> [AIM OF THE TASK] Copy the listing verbatim, excluding any images found in it.

> [DATASET CONTENT]
Segment Open

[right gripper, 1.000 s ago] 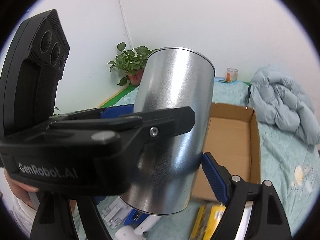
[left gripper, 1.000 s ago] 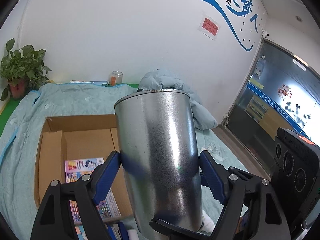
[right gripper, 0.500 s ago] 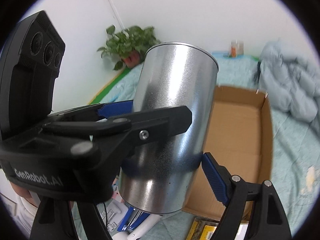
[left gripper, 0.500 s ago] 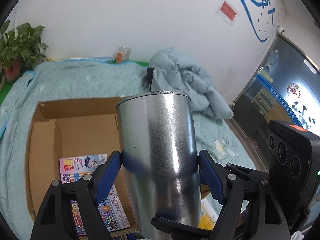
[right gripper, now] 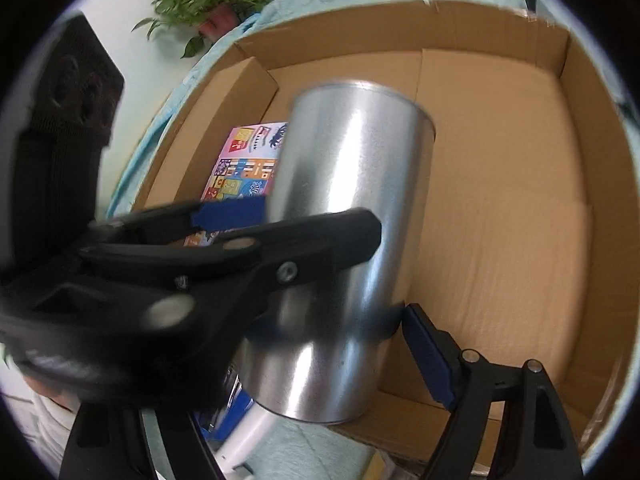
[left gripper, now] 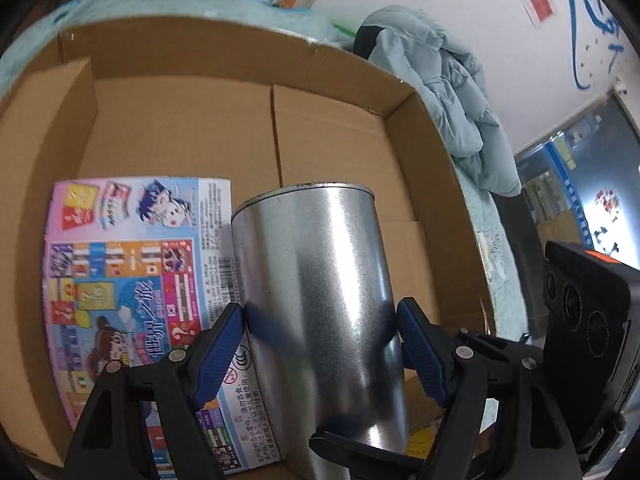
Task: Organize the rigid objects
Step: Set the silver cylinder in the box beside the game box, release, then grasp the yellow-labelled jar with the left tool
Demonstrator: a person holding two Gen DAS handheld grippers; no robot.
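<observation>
Both wrist fisheyes look steeply down at close range into the open brown cardboard box (left gripper: 332,136) (right gripper: 500,184); they share its floor (and the shiny metal cylinder (left gripper: 320,292) (right gripper: 344,216)).

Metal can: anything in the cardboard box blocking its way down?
Partly. The metal can, clamped by the left gripper and right gripper, hangs over the cardboard box. A colourful printed box lies flat on the left; the floor to its right looks bare.
</observation>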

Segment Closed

> [EXERCISE SOLUTION]
[right gripper, 1.000 s ago] 
[left gripper, 1.000 s ago] 
[right gripper, 0.500 s ago] 
[left gripper, 0.500 s ago] 
[right gripper, now] 
[left gripper, now] 
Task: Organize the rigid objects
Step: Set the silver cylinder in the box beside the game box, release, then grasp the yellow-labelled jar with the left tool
Demonstrator: a person holding two Gen DAS handheld grippers; no robot.
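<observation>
Both wrist fisheyes look steeply down at close range into the open brown cardboard box (left gripper: 332,136) (right gripper: 500,184); they share its floor (and the shiny metal cylinder (left gripper: 320,292) (right gripper: 344,216)).

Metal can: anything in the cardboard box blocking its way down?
Partly. The metal can, clamped by the left gripper and right gripper, hangs over the cardboard box. A colourful printed box lies flat on the left; the floor to its right looks bare.
</observation>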

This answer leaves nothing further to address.